Your objective: Please determine the number of lines in the material below that contain the word "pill", and state it alone.

══ Available data

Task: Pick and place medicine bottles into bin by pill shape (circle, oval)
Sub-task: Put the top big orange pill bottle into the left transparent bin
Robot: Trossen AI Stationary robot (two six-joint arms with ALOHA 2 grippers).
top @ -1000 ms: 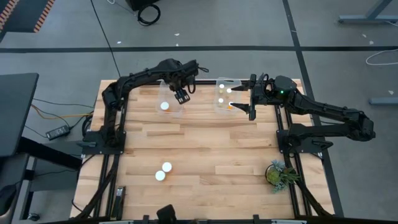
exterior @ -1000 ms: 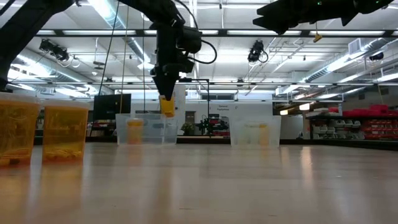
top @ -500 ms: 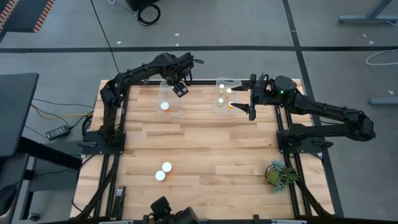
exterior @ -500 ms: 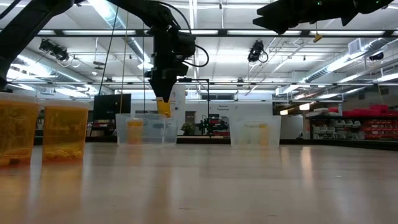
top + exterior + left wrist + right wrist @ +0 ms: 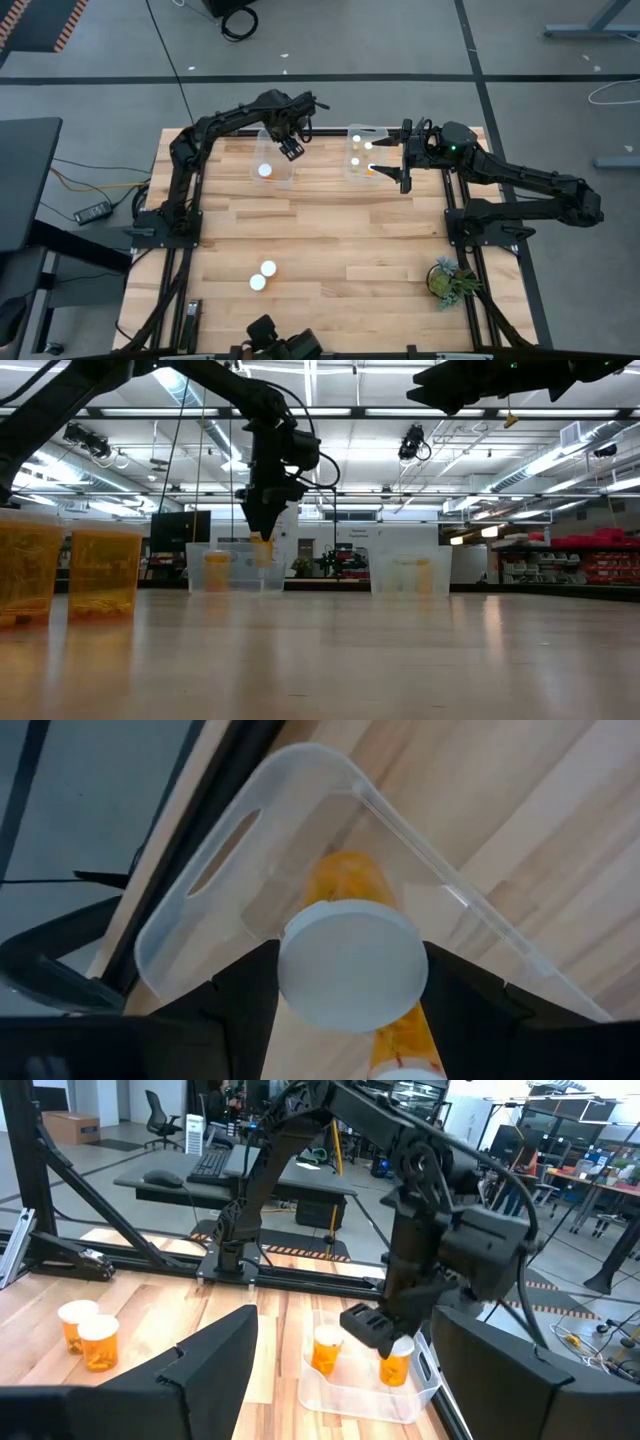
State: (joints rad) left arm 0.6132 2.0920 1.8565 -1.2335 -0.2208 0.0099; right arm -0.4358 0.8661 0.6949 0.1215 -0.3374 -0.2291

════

Task response: 2